E şimdi ben denizi yürekten vurmanın ne alemi vardı. Günlerdir Konyaaltı denen şu meşhur plajın çakıl taşları üzerinde, Akdeniz’e olta savurmaktayım, lakin bir balık bile tık demedi. Ben soğuk rüzgârı yedim ve zar zor hastaneye atıverdim kendimi, taktılar koluma serumu ve tekrar ayaklanınca ilk boş vaktim de soluğu tekrar aldım Konyaaltı Plajında. Olta savurmaya devam. Ama ortalıkta tık yok. Etrafım da plajın müdavimleri ve ellerinden gelse, plajın tapusunu üstlerine çıkaracak muhteremler, ortalıkta bir Yunus Balığının dolaştığını söyleyip duruyorlar. Meğer Yunus Balığı korkutmuş balıkları. Ne var ki Nadire Hanım ki kendisi fanatik bir balık avcısıdır, “yok balık” deyip vah tühlerini sıralıyor, “hava sıcak sıcak, baksana, gar da yok dağlardaki eriyivesinde şööle bi denize akıtıvesin soğuk suyunu, balıklaada hemencecik orta yerlere çıkıvesinler. Anacım üst taraf çok sıcak, balıklar alt taraflara gaçıveriyo, alt taraf ta deyiveriyolaaki ovala, vadile çok muş, hem suda alt tarafta daha bi soğukmuş, e şunlarında Allah belasını veesin (tirolculara ver yansın ediyor Nadire hanım) balıkların kökünü guruttular. Aşağılarda yuva bırakmadılar mübarekler, çatalı vurup vurup dağıttılar denizin dibini, e kalımı aşağıda balık. Tabi gaçıveriyo kuzucuklar. Derken komşum Hayri daha ilginç bir işleme tanık olmuş. Açılıyormuş mübarek balıkçılar takaları ile bakıyorlar mışki balık tutamadılar, küçük tüp atıyorlarmış denizin dibine. Elli metre kenara çekilip, bir on dakika bekledikten sonra tüp “foş” diye patlıyormuş aşağıda. Ve sonrasında ölü balıklar aynen su üstüne. Hemen gidip topluyorlarmış balıkları.

Şimdi anladın mı Akdeniz’in balıkları aman aman nereye gitmişler…

İşsiz adamla banka arasında kaç sokak mesafe olmalıdır?

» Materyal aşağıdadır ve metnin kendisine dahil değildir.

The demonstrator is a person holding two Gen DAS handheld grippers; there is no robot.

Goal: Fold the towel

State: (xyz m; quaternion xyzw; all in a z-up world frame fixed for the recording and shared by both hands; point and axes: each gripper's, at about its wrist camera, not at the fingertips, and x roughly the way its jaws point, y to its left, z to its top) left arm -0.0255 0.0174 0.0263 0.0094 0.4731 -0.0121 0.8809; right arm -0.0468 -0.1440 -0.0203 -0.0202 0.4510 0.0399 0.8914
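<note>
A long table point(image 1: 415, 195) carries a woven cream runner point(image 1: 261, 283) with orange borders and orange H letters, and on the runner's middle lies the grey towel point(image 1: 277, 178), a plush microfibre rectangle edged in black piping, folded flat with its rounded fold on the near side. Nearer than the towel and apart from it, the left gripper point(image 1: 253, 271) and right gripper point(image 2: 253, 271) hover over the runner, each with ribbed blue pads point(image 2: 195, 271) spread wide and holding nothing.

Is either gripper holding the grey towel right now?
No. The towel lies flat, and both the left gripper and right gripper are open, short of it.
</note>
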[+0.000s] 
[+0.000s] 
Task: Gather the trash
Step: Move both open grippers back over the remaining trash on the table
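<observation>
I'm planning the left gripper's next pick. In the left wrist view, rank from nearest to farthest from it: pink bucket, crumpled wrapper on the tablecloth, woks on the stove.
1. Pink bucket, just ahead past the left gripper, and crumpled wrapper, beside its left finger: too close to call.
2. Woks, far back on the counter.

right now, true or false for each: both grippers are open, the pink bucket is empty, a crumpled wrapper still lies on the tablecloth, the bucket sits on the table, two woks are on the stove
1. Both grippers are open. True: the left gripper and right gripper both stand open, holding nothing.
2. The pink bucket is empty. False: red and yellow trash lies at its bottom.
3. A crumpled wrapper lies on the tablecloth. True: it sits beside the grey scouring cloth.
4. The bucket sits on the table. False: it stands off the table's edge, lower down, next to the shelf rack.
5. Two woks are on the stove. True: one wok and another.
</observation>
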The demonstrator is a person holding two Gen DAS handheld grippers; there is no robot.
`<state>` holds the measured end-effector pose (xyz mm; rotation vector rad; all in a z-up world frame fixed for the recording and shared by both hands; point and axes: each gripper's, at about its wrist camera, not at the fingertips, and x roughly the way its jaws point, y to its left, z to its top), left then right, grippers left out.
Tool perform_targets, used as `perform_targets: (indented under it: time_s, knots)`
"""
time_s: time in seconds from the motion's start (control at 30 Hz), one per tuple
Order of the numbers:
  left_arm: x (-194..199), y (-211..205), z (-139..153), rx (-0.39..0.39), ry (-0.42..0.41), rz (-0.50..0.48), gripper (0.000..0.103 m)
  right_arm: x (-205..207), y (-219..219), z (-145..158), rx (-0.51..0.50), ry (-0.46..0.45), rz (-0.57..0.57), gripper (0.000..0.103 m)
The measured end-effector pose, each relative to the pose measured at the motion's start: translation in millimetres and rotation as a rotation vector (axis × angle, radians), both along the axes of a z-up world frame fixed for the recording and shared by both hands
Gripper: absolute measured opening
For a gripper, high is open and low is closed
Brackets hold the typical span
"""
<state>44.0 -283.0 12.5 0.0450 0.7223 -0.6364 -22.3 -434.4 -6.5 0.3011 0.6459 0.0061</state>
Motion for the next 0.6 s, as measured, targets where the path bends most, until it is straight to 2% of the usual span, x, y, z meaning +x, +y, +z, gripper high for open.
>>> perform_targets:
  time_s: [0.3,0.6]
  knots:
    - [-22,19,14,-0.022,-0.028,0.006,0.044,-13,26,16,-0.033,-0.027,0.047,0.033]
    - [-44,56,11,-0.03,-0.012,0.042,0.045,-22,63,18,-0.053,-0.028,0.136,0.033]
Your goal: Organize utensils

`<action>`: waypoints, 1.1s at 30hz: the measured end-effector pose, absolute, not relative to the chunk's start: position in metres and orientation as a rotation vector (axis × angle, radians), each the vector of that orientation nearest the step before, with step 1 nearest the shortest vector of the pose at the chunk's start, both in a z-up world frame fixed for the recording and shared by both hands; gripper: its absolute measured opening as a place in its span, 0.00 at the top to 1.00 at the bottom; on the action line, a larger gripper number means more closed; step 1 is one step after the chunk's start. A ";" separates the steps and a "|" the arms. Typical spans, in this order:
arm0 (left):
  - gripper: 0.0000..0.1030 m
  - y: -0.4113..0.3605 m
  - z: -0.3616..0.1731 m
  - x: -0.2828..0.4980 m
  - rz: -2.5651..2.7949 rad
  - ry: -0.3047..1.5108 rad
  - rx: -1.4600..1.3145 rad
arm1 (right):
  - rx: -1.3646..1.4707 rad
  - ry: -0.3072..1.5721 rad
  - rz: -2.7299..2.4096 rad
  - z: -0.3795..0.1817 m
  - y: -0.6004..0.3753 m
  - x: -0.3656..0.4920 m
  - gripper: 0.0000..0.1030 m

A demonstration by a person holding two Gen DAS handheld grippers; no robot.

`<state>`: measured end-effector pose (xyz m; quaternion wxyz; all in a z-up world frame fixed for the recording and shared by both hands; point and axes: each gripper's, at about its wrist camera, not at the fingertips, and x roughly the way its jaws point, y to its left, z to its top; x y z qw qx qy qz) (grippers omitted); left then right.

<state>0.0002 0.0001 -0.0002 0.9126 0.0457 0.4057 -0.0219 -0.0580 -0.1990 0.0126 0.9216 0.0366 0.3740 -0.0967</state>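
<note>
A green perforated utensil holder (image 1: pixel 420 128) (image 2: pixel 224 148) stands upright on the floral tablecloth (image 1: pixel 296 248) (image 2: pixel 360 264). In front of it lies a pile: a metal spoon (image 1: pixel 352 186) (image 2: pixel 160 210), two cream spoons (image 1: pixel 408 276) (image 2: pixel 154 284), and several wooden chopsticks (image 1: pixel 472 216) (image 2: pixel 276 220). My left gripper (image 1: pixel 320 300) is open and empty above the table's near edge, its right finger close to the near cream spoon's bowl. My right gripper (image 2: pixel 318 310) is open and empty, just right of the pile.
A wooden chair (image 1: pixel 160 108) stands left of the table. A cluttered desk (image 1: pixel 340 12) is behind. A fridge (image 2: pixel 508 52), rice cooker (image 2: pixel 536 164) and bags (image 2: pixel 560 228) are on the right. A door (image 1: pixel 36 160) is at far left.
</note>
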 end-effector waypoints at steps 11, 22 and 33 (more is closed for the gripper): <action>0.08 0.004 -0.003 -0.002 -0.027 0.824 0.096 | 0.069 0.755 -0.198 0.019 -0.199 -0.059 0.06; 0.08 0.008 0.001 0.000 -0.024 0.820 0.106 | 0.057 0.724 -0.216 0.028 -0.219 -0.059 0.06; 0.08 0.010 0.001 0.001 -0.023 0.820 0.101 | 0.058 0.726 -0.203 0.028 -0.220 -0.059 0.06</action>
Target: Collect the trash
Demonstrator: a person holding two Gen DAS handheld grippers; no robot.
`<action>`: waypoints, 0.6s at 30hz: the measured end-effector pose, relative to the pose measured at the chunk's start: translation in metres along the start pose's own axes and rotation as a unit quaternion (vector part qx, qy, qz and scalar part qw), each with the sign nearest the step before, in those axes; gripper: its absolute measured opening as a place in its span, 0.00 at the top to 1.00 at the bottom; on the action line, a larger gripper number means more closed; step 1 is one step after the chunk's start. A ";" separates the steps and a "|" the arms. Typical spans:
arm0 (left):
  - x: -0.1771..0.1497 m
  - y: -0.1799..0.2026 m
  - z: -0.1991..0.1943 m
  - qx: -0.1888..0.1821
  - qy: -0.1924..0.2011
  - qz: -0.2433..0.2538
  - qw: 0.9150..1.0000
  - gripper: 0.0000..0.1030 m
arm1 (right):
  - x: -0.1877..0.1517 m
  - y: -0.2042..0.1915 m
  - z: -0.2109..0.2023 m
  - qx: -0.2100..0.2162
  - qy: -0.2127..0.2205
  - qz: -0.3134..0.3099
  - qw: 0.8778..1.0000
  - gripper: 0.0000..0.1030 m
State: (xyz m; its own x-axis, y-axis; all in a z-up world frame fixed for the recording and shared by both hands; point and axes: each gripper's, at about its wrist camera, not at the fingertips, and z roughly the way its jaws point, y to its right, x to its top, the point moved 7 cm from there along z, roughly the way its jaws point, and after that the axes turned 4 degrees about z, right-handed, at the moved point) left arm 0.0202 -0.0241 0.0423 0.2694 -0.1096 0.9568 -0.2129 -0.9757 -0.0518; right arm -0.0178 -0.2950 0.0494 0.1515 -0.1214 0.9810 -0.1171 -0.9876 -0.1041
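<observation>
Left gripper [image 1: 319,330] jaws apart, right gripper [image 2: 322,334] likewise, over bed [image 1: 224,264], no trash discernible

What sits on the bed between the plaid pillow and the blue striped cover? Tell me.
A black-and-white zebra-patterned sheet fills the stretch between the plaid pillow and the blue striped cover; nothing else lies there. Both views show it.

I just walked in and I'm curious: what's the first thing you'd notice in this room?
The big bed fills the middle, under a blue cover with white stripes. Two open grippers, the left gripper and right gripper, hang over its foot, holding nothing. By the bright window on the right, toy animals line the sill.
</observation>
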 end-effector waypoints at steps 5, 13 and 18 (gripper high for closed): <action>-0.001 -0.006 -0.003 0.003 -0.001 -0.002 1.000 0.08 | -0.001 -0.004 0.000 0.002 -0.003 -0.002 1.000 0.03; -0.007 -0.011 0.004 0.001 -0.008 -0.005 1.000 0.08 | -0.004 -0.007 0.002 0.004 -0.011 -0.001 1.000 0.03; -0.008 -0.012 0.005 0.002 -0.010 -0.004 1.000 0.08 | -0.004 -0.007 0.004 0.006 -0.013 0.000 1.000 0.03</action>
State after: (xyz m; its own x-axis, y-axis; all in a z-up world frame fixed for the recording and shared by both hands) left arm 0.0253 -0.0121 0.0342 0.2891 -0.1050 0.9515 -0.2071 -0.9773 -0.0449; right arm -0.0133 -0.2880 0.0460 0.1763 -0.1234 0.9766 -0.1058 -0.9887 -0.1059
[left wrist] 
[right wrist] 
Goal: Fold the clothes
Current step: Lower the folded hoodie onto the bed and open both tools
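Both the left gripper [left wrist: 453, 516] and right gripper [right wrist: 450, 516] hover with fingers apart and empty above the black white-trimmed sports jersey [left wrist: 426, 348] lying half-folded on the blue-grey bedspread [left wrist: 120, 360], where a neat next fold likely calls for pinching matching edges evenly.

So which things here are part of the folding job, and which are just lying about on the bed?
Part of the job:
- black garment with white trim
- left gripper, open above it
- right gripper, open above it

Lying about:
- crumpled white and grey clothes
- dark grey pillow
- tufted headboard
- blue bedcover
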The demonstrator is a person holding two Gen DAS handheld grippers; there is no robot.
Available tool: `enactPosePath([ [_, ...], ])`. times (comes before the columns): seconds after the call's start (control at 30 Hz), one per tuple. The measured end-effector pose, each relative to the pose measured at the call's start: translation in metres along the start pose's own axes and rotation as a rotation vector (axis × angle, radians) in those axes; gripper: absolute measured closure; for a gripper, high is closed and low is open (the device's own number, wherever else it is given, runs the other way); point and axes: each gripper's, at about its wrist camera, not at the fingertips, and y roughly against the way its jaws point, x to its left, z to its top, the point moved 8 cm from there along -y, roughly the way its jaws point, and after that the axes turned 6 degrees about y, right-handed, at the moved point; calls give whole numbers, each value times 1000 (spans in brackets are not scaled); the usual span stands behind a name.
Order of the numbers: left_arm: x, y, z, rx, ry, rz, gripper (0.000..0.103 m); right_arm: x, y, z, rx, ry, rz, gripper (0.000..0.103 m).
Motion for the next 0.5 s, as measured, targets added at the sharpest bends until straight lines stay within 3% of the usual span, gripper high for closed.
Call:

Şimdi bu soruyu şöyle yanıtlamak lazım. Bir defa soru çağın şart ve gereklerine göre sorulmuş bir soru değil. Neden değil? Anlatayım. Galiba bilimsel boyutta işsiz bir adamla, banka arasında hukuki bir ilişki kurulmaz. Parasız adamı ne yapsın banka. Hani bu açıdan olayı ele alacak olursak, mümkünse işsiz adamla banka arasında en azından bir on tane sokak olması lazım. Ama iş onunla bitmiyor. Etraf banka dolu. Mübarekler kahvehane gibi. Her sokak başında banka. E banka yoksa, ATM fanusları mevcut. E şimdi işsiz adamla banka arasında sokak olsa da bir anlamı olur mu? Olmaz. İşsiz adam adımını atsa, ya bankaya çarpar, ya ATM fanuslarına, eğer onlar da yoksa, mutlaka standı kurmuş kredi kartı satışı yapan satış temsilcilerine çarpar.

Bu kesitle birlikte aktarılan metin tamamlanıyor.